両者の間の争いを抑えていた利家が亡くなったことで、歯止めが効かなくなったのが原因です。

彼らは大坂にある清正の屋敷に集合し、そこから三成の屋敷を襲撃して討ち取る計画を立てました。

これは豊臣秀頼の近臣から通報され、三成は親しい間柄である佐竹義宣の屋敷に逃れます。

やがて三成が逃げたと知った清正らは、各大名の屋敷を捜索しました。

このため、三成は佐竹義宣の屋敷から逃れ、伏見城に立てこもります。

清正らはそれを知って伏見城を包囲しますが、やがて家康が仲裁に入り、両者の間を取り持とうとします。

清正らはこの時に三成の身柄の引き渡しを要求しますが、家康によって拒絶されています。

その代わりに、三成を引退させること、蔚山倭城の防衛戦における不公正な査定を見直すことを約束し、清正らの気をおさめさせました。

これによって清正ら七将は家康に恩を受けたことになり、以後はその味方として行動していくことになります。

庄内の乱への関与

この頃に、清正の領国の南に隣接する薩摩では、大規模な内乱が発生していました。

薩摩を支配する島津氏の重臣に、伊集院忠棟(ただむね)という人物がいたのですが、主家との関係が悪化し、やがて島津忠恒によって殺害されてしまいました。
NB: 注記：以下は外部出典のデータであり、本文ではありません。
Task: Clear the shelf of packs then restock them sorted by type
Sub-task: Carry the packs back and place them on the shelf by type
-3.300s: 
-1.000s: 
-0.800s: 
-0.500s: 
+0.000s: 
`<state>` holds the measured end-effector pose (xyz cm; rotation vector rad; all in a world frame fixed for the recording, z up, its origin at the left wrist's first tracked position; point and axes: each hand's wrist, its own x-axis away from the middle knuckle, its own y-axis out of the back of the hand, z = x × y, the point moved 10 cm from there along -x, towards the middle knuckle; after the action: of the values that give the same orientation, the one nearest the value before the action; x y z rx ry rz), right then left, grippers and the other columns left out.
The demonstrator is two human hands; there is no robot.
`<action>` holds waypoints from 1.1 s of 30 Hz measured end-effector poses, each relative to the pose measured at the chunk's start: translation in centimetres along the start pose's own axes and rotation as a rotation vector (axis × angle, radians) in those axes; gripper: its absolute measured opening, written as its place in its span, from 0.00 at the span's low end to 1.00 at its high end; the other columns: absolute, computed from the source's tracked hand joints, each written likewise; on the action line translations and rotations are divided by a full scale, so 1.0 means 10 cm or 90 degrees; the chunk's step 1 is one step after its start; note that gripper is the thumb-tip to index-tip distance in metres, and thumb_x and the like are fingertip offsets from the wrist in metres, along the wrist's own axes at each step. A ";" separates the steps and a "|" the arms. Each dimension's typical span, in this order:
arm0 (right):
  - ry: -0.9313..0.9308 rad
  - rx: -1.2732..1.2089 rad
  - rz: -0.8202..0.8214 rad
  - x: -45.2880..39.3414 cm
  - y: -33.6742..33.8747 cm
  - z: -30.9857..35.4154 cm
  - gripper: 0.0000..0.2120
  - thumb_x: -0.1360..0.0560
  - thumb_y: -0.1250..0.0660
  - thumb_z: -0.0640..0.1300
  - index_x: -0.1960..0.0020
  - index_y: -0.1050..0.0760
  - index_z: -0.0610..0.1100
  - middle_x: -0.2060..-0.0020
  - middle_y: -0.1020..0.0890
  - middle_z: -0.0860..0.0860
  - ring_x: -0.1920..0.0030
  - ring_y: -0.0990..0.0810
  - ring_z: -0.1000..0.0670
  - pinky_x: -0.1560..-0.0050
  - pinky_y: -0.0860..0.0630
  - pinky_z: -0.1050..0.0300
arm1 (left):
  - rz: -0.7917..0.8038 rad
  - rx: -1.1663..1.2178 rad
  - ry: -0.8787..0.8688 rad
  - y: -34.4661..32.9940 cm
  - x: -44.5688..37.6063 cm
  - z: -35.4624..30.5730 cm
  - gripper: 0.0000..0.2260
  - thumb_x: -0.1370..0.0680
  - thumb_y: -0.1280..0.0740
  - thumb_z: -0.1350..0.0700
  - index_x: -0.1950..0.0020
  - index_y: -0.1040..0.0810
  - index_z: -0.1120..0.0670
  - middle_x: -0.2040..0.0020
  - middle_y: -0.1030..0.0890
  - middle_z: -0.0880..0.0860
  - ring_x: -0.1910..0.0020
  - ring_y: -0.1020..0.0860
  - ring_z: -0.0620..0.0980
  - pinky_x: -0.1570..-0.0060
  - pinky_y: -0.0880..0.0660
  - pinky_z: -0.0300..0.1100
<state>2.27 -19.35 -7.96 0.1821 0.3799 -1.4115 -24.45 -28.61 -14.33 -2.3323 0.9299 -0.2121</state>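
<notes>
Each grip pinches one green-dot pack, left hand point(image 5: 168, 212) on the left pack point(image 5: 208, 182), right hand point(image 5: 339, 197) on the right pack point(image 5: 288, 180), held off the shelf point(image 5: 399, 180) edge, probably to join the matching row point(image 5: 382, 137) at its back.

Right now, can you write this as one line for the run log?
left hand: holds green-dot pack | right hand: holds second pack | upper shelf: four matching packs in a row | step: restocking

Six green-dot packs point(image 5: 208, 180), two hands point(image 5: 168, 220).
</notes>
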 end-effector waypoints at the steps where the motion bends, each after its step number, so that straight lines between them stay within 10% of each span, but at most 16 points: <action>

これを受け、忠棟の嫡子・伊集院忠真(ただざね)が島津氏に対して反乱を起こします。

島津氏の当主・義久らは討伐軍を派遣しますが、忠真の抵抗は激しく、容易に鎮圧できませんでした。

この時に家康が豊臣政権の宰相として事態の収拾にあたっていたのですが、清正はこの時に反乱勢力である忠真と連絡を取っており、支援する姿勢を見せていました。

家康からすれば反乱を長引かせる背信行為であり、これが判明すると、清正を激しく叱責します。

清正は忠真から父の敵討ちのために手助けをして欲しいと請われ、そのために同情心を抱いて支援する姿勢を見せていたようです。

このあたりの動きにも、清正の情に流されやすい性質が浮かび上がっています。

先の利家と家康の抗争の時も同じでしたが、清正は冷徹に情勢を判断し、政治的に立ち回ることを苦手にしていました。

家康は清正の上洛を禁止し、もしも強行しようとした場合には、九州の大名・有馬則頼に阻止するように命じるなど、厳しい措置を取っています。